The official ball of World Cup 2010 in South Africa was made by a factory in Shenzhen, China. But the new one will be for Akhtar’s factory, the largest football producer in Pakistan today.
“When they announced that we would be making the official ball we had a party,” said Akhtar. “This gives us good satisfaction that this big brand has trusted us that the job can be done in Pakistan. It is very exciting, not only for me but for my colleagues and the country.”
The following photo shows a woman employee using hot air as she sticks outer panels on a soccer ball, inside Forward Sports factory in Sialkot, Punjab province May 16, 2014. (Photo by Sara Farid/Reuters)
Another photo shows another employee taking finished balls out of the production area inside factory of Forward Sports in Sialkot, Punjab province May 16, 2014. (Photo by Sara Farid/Reuters)

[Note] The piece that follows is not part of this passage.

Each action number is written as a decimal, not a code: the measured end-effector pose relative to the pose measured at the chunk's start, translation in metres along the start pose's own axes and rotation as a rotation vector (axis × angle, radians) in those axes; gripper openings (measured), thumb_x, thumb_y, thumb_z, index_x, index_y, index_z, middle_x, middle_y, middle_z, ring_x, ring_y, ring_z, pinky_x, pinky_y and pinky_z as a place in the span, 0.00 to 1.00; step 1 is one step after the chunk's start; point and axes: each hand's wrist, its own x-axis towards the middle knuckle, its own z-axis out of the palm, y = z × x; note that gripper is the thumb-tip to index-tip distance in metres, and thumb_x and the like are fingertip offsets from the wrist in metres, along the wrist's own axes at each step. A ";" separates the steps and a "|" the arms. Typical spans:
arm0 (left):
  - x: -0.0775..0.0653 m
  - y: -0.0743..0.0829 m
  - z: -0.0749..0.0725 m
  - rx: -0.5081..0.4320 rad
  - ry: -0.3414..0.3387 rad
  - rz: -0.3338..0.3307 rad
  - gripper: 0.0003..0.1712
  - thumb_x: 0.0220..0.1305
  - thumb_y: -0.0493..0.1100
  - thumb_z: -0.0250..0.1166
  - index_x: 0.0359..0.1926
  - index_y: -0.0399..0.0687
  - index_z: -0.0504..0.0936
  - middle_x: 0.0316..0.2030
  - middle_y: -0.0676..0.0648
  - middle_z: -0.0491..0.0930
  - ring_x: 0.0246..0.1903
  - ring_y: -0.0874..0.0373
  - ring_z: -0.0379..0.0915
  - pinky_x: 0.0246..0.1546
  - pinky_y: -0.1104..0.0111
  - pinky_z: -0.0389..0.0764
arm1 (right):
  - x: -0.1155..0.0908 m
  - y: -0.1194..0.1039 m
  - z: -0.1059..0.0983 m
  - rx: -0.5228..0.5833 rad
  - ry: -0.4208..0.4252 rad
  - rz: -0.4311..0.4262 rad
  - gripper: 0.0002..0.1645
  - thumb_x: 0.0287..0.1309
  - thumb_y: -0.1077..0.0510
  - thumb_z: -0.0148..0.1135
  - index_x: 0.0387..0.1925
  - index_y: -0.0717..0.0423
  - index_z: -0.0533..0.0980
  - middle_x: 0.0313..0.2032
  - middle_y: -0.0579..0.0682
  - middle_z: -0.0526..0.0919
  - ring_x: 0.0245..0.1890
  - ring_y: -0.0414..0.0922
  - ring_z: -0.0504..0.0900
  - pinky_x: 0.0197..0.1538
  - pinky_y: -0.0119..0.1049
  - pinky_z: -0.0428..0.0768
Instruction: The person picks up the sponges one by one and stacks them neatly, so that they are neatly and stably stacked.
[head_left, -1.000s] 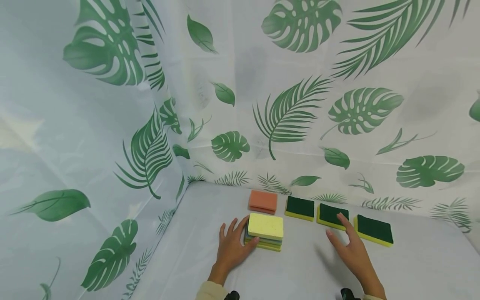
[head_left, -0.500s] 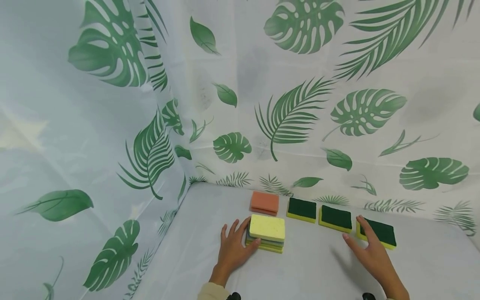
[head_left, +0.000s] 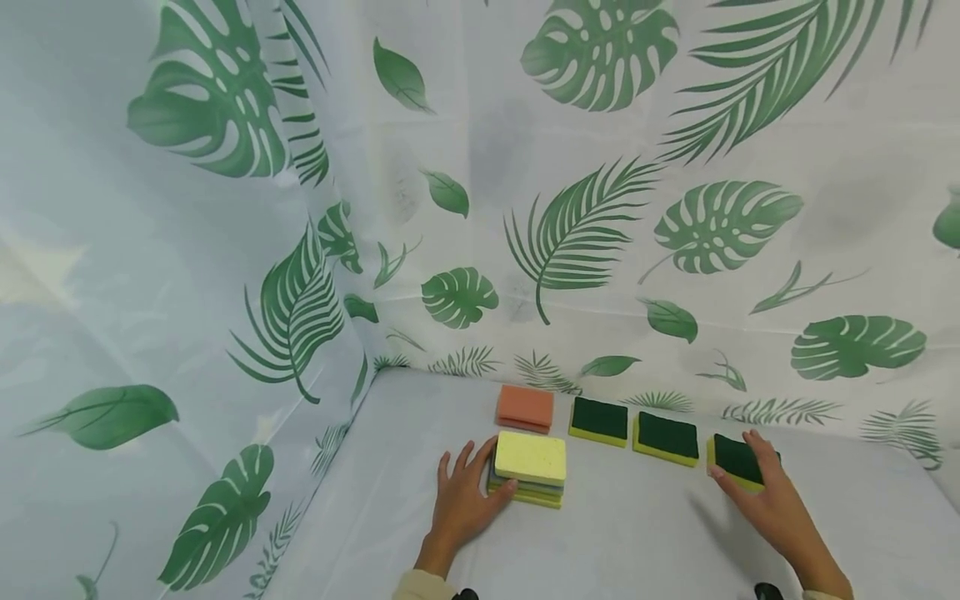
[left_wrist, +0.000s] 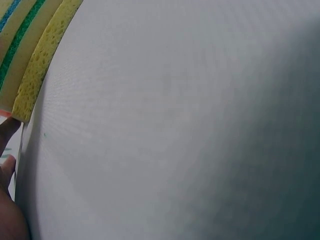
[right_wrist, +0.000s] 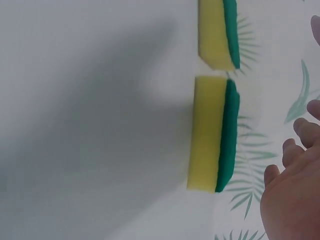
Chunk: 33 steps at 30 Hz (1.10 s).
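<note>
- Our left hand (head_left: 459,506), fingers spread, touches the sponge stack (head_left: 529,467).
- Our spread right hand (head_left: 777,505) has moved farther right of the sponge stack; we judge the end green-topped sponge (head_left: 731,457) within reach.

Three green-topped sponges (head_left: 666,435), one layered sponge stack (head_left: 529,457), one orange pile (head_left: 526,405), two hands (head_left: 462,505)

Right-hand fingers (head_left: 763,455) hide part of rightmost sponge (head_left: 735,457); left wrist view crops sponge stack (left_wrist: 42,55).
</note>
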 end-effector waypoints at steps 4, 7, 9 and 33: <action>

90% of the workers on the Brazuca are women, which is considered uncommon for Pakistan, where women usually stay at home and take care of their families. Akhtar admitted they were more diligent and meticulous than their male counterparts.
Akhtar says that he pays his workers the minimum wage, currently 10,000 rupees per month (102 US dollars); he admits that it’s Pakistan’s cheap labor that has permitted him to compete with China, where labor costs have risen sharply in recent years.
The next photo shows an employee adjusts outer panels of a soccer ball inside factory of Forward Sports in Sialkot, Punjab province May 16, 2014. (Photo by Sara Farid/Reuters)
The 2014 Brazuca ball offers a new specification to the ‘Jabulani football’ which used in the 2010 World Cup in South Africa and caused widely debate due to its ‘erratic’ and ‘unpredictable flight’. Adidas went back to the drawing board and spent two and a half years creating a new, more suitable ball, which they named ‘Brazuca’ (slang for ‘Brazilian’).
Adidas unveiled the Brazuca at a launch event took place in Rio de Janeiro at Parque Lage on 3 December 2013. The launch event featured a 3D light projection, which revealed the Brazuca to everyone in attendance.
The next photo shows employees conduct a final check to fix any cavities in the seams of balls inside factory of Forward Sports in Sialkot, Punjab province May 16, 2014. (Photo by Sara Farid/Reuters)
The balls go through a harsh testing process at Forward Sports; in addition to being tested on their physical endurance, they are also subjected to heat, humidity, and high intensity UV rays to see how they’ll cope with the hard sun in Brazil. About 600 players and 30 teams tested it across ten countries including famous stars like Lionel Messi (Argentina), Steven Gerrard (England), and Bastian Schweinsteiger (Germany).
To produce Brazuca, which is 437 grams in weight and 69 centimeters in circumference, you’ll need forty-minute process from start to finish.
The next photo shows an employee adjusts outer panels on a soccer ball inside factory of Forward Sports in Sialkot, Punjab province May 16, 2014. (Photo by Sara Farid/Reuters)
One of the women workers has no idea who Cristiano Ronaldo or Neymar are, but she cannot wait for the World Cup, solely because she helped make the footballs and said, “I’m really looking forward to the World Cup and inshallah (God willing) we will watch the matches. The balls we make will be used and all the women working here are very proud.”
The next photo shows an employee conduct a final check to fix any cavity in the seams of a ball inside factory of Forward Sports in Sialkot, Punjab province May 16, 2014. (Photo by Sara Farid/Reuters)
The next photo shows an employee checks the shape of a ball inside factory of Forward Sports in Sialkot, Punjab province May 16, 2014. (Photo by Sara Farid/Reuters)
The wage that workers the workers get is only $100 (£60) a month, whereas the retail price of a single Brazuca is equal to $160 (£95). Despite the heartwarming story of their personal connection to the balls (and a chance to work as a woman in Pakistan), the 2014 World Cup has come at a heavy cost: a ban on peaceful protest in Brazil, “death squads” in the ghettos (favelas), and continued destruction of Brazil’s rainforest.